— TASK INSTRUCTIONS —
Please repeat the entire listing verbatim and keep the pictures out.

— SOURCE RECORDS —
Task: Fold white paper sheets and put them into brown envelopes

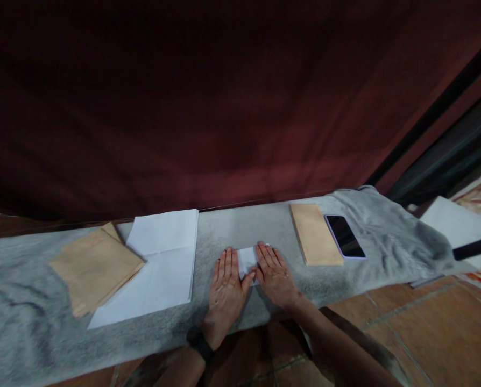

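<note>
A small folded sheet of white paper (247, 259) lies on the grey cloth in the middle, partly covered by my hands. My left hand (226, 286) rests flat on its left side, fingers stretched out and pointing away from me. On the paper's right side my right hand (275, 275) also lies flat, its fingers extended. The two thumbs come close together over the near part of the paper. How the paper is folded underneath cannot be seen.
Brown envelopes (97, 266) overlap a stack of white paper sheets (165, 269) on the left. To the right lie a stack of brown envelopes (316, 235) and a phone (345, 236). A grey cloth (248, 223) covers the surface, before a dark red curtain (232, 107).
</note>
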`<state>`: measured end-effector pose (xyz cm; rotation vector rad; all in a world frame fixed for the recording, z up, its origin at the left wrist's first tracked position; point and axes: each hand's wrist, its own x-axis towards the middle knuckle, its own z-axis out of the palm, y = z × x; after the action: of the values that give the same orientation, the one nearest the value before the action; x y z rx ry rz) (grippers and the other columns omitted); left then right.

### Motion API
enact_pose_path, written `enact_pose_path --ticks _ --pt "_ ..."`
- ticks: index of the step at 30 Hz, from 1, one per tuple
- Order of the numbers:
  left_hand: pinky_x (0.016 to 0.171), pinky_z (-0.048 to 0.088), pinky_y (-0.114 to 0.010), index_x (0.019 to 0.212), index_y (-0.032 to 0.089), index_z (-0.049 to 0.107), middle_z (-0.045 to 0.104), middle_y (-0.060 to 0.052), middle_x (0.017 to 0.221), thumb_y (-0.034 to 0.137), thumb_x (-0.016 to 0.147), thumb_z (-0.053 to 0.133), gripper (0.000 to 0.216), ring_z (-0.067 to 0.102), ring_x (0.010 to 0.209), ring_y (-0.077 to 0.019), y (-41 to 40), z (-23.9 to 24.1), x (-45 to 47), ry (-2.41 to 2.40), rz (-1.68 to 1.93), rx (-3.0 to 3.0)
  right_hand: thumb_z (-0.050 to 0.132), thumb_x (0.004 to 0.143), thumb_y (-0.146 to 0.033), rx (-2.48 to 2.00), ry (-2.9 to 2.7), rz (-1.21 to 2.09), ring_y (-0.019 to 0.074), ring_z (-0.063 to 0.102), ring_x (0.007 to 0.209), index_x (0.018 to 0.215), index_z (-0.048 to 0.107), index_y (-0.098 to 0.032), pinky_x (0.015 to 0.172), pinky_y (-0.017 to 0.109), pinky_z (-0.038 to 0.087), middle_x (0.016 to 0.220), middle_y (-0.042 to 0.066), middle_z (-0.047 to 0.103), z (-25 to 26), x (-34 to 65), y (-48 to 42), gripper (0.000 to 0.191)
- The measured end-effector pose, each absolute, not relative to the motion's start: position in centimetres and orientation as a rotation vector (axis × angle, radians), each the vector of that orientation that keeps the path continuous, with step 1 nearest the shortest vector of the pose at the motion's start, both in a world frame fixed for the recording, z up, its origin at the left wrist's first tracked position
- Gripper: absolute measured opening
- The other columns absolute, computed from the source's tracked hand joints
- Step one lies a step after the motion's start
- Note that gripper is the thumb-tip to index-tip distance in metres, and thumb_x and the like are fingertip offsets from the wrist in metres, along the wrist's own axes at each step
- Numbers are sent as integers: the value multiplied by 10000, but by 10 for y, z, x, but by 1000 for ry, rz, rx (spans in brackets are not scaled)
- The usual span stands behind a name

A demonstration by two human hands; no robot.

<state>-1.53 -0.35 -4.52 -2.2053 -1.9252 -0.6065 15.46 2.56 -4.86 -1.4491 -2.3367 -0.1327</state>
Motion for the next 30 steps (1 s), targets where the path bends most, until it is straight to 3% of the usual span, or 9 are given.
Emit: enact_pose_path --ticks 13,23,30 --pt "1204 350 -519 1518 35 402 383 -241 1593 545 1022 360 713 358 1496 -338 -3 -43 -17 -1994 -610 -2238 327 1079 -423 -1604 -2276 -71 257 351 1498 1595 308 -127 1239 468 251 1618 123 373 -50 168 27 595" --pt "1219 323 -505 1505 -10 395 370 -267 1591 530 1018 371 727 343 1501 -341 -1 -41 -17 -2021 -499 -2237 323 1080 -401 -1584 -2235 -87 268 367 1488 1559 382 -97 1223 468 270 1593 135 416 -52 166 30 570" --pt "1221 323 -493 1517 39 397 359 -234 1608 537 1019 358 706 326 1512 -314 0 -42 -20 -2042 -470 -2235 350 1071 -402 -1567 -2200 -120 285 416 1458 1550 401 -98 1208 492 289 1547 156 480 -56 164 31 569"
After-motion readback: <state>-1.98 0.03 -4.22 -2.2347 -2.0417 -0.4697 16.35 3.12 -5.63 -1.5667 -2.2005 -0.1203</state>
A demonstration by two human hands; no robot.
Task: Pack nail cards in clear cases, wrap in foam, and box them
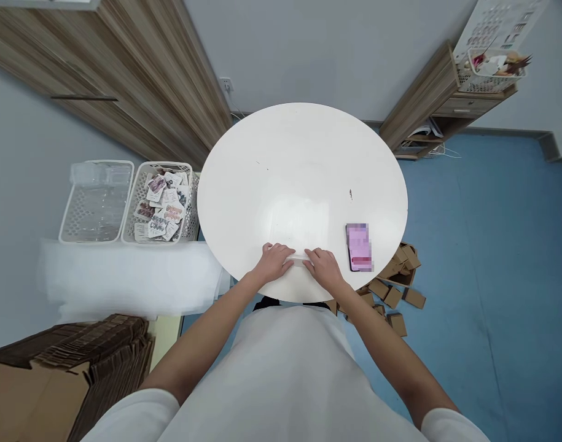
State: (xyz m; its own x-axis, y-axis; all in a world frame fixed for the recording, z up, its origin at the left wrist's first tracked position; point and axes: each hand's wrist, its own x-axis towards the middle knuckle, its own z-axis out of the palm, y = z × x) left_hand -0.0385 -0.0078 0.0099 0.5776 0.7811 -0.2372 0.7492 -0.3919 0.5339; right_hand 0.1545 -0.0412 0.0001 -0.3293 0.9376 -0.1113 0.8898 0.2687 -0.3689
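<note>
White strip (299,261), long axis sideways, left hand (274,262) pinching 1 end, right hand (323,267) the other

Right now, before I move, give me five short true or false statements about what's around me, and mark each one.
1. Both hands, left hand and right hand, touch a pale strip on the white table. True.
2. The phone lies beyond the left hand, at the table's left edge. False: the phone lies to the right of the right hand.
3. Small cardboard boxes lie on the blue floor. True.
4. The carded pieces are spread across the tabletop. False: the carded pieces are in a white basket left of the table.
5. The right hand is lifted off the strip. False: it touches it.
</note>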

— SOLUTION —
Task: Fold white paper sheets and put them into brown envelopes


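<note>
A small folded sheet of white paper (247, 259) lies on the grey cloth in the middle, partly covered by my hands. My left hand (226, 286) rests flat on its left side, fingers stretched out and pointing away from me. On the paper's right side my right hand (275, 275) also lies flat, its fingers extended. The two thumbs come close together over the near part of the paper. How the paper is folded underneath cannot be seen.
Brown envelopes (97, 266) overlap a stack of white paper sheets (165, 269) on the left. To the right lie a stack of brown envelopes (316, 235) and a phone (345, 236). A grey cloth (248, 223) covers the surface, before a dark red curtain (232, 107).
</note>
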`<state>`: measured end-effector pose (xyz cm; rotation vector rad; all in a world frame fixed for the recording, z up, its origin at the left wrist's first tracked position; point and axes: each hand's wrist, its own x-axis towards the middle knuckle, its own z-axis out of the palm, y = z × x; after the action: of the values that give the same orientation, the one nearest the value before the action; x y z rx ry rz) (grippers and the other columns omitted); left then right.

### Motion API
enact_pose_path, written `enact_pose_path --ticks _ --pt "_ ..."`
- ticks: index of the step at 30 Hz, from 1, one per tuple
- Order of the numbers:
  left_hand: pinky_x (0.016 to 0.171), pinky_z (-0.048 to 0.088), pinky_y (-0.114 to 0.010), index_x (0.019 to 0.212), index_y (-0.032 to 0.089), index_z (-0.049 to 0.107), middle_z (-0.045 to 0.104), middle_y (-0.060 to 0.052), middle_x (0.017 to 0.221), thumb_y (-0.034 to 0.137), thumb_x (-0.016 to 0.147), thumb_z (-0.053 to 0.133), gripper (0.000 to 0.216), ring_z (-0.067 to 0.102), ring_x (0.010 to 0.209), ring_y (-0.077 to 0.019), y (-41 to 40), z (-23.9 to 24.1), x (-45 to 47), ry (-2.41 to 2.40), rz (-1.68 to 1.93), rx (-3.0 to 3.0)
  right_hand: thumb_z (-0.050 to 0.132), thumb_x (0.004 to 0.143), thumb_y (-0.146 to 0.033), rx (-2.48 to 2.00), ry (-2.9 to 2.7), rz (-1.21 to 2.09), ring_y (-0.019 to 0.074), ring_z (-0.063 to 0.102), ring_x (0.007 to 0.209), index_x (0.018 to 0.215), index_z (-0.048 to 0.107), index_y (-0.098 to 0.032), pinky_x (0.015 to 0.172), pinky_y (-0.017 to 0.109), pinky_z (-0.038 to 0.087), middle_x (0.016 to 0.220), middle_y (-0.042 to 0.066), middle_z (-0.047 to 0.103), z (-25 to 26), x (-34 to 65), y (-48 to 42), gripper (0.000 to 0.191)
- The measured end-effector pose, each absolute, not relative to the motion's start: position in centimetres and orientation as a rotation vector (axis × angle, radians), each the vector of that orientation that keeps the path continuous, with step 1 nearest the shortest vector of the pose at the motion's start, both in a world frame fixed for the recording, z up, its origin at the left wrist's first tracked position
- Gripper: absolute measured opening
- The other columns absolute, computed from the source's tracked hand joints
- Step one lies a step after the motion's start
- Note that gripper is the thumb-tip to index-tip distance in metres, and thumb_x and the like are fingertip offsets from the wrist in metres, along the wrist's own axes at each step
- Numbers are sent as integers: the value multiplied by 10000, but by 10 for y, z, x, but by 1000 for ry, rz, rx (spans in brackets are not scaled)
- The usual span stands behind a name

A demonstration by two human hands; no robot.

<state>-1.53 -0.35 -4.52 -2.2053 -1.9252 -0.6065 15.46 2.56 -4.86 -1.4491 -2.3367 -0.1327</state>
Motion for the next 30 steps (1 s), targets where the path bends most, until it is straight to 3% of the usual span, or 9 are given.
Emit: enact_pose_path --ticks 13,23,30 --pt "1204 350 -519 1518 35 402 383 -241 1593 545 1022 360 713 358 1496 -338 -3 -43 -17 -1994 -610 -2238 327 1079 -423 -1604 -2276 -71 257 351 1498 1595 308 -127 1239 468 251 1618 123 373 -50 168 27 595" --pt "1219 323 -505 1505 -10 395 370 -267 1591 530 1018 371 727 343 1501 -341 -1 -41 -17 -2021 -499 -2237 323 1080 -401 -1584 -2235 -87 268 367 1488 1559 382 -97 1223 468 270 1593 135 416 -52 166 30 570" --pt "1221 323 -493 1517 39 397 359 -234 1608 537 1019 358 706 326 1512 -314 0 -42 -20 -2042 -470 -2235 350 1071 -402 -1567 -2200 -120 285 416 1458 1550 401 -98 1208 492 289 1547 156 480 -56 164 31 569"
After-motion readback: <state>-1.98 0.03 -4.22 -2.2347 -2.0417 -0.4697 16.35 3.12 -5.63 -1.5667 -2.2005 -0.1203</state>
A demonstration by two human hands; no robot.
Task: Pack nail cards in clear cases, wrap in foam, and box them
State: (xyz m; its own x-axis, y-axis; all in a world frame fixed for the recording, z up, its origin at the left wrist's first tracked position; point and axes: each hand's wrist, its own x-axis towards the middle knuckle, its own z-axis out of the palm, y = z × x) left_hand -0.0385 -0.0078 0.0099 0.5776 0.7811 -0.2372 0.7492 -0.3919 0.5339; right_hand 0.1545 -0.0412 0.0001 -0.3293 0.9376 -0.1113 0.8898 0.2687 -0.3689
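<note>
White strip (299,261), long axis sideways, left hand (274,262) pinching 1 end, right hand (323,267) the other

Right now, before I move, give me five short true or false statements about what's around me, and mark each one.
1. Both hands, left hand and right hand, touch a pale strip on the white table. True.
2. The phone lies beyond the left hand, at the table's left edge. False: the phone lies to the right of the right hand.
3. Small cardboard boxes lie on the blue floor. True.
4. The carded pieces are spread across the tabletop. False: the carded pieces are in a white basket left of the table.
5. The right hand is lifted off the strip. False: it touches it.
</note>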

The exercise has been answered completely.